More broadly, though, we live at a defining moment for public education in America. Scarsdale may not have asked to be a beacon. Nonetheless, that’s what we’ve been called to be. This community’s choices will define expectations and determine actions elsewhere in our nation and in the world. For those others who seek direction or partnership or reason or hope, we – what we aspire to be and what we do – can make all the difference.
I’ve written about Scarsdale before, but I can’t say how impressed I am with the vision that Mike articulates in this piece. Please read the whole thing. And if you haven’t yet read the overview of all of the innovations currently happening at Scarsdale (.pdf), I’d urge you to do that as well.

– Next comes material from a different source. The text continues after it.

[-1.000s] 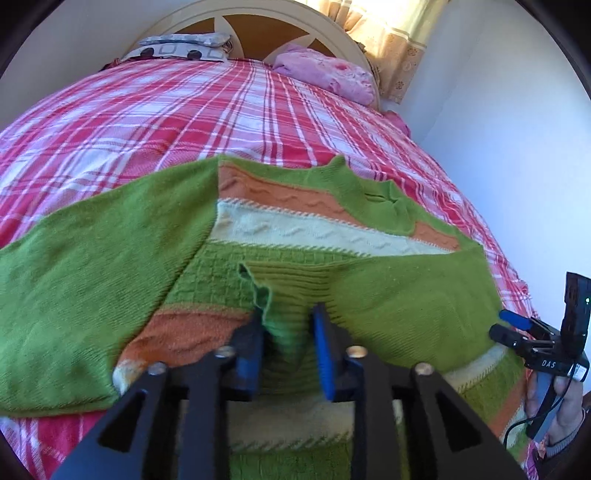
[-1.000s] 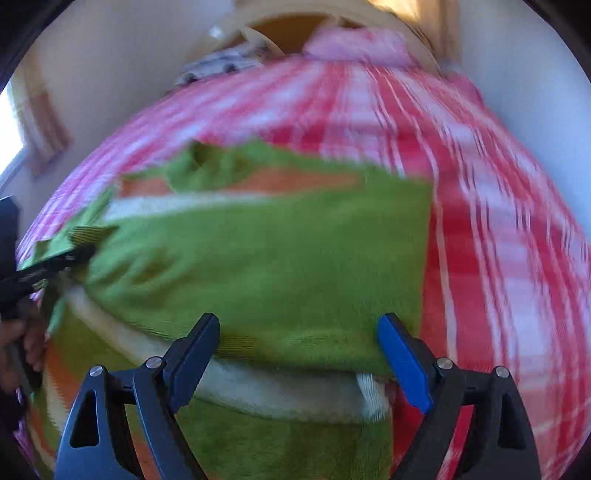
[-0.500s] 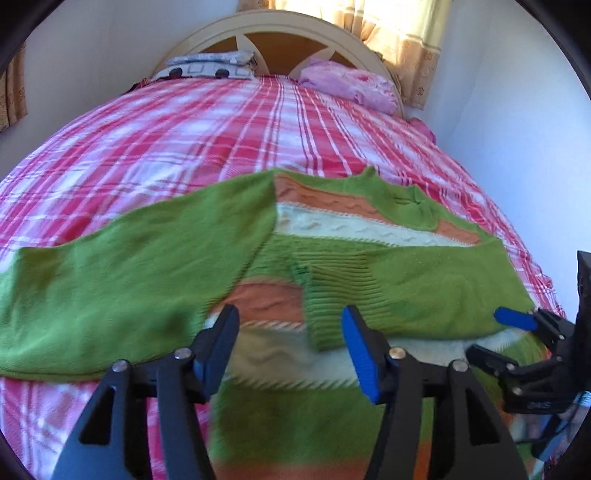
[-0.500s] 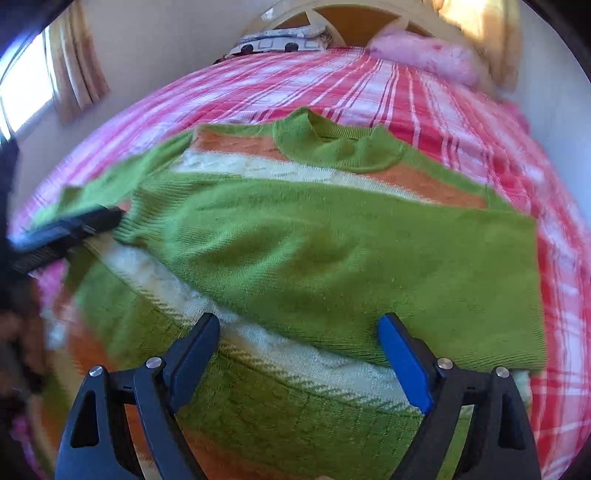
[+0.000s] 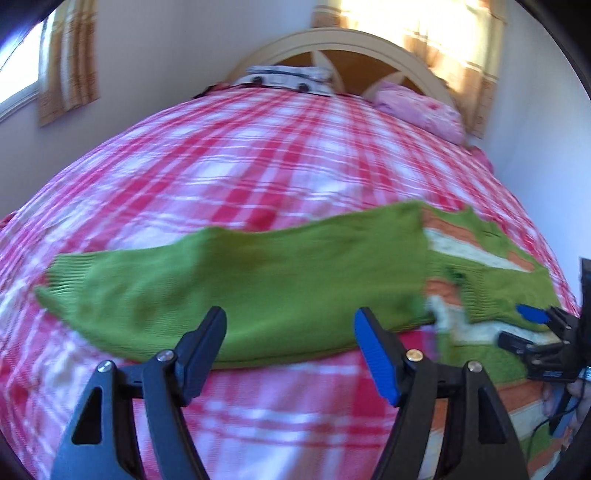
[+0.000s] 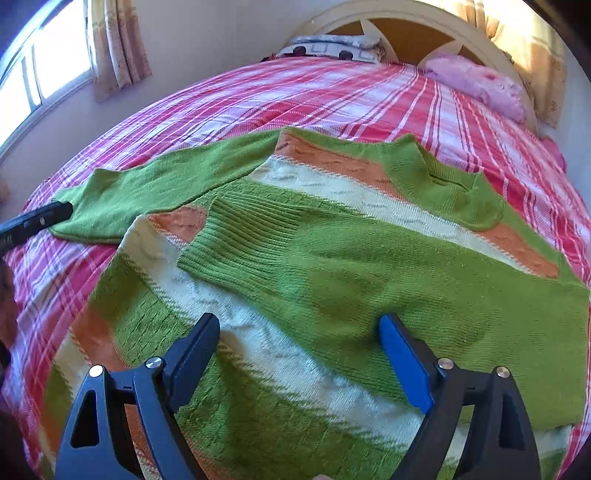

This is a high bar, to be sure, but education leaders at local levels need to aspire higher right now. I wonder to what extent these types of questions are being asked by other superintendents around the country. I wonder how many of them aspire to be “beacons” leading a new conversation around schooling. I wonder how many dare to innovate the way Scarsdale has instead of just resting on past “successes” as measured by traditional expectations. I wonder how many have the courage and humility to admit, as Mike does, that now, “nobody can be sure what ‘school’ should look like” and that “schools must adapt if they’re to take advantage of [technology’s] promise.”
The vision that Mike articulates in his message to his board is clear and urgent. Scarsdale has decided to lead rather than follow. My issue isn’t so much which the people in charge of our schools choose to do. My issue is when they choose to do neither.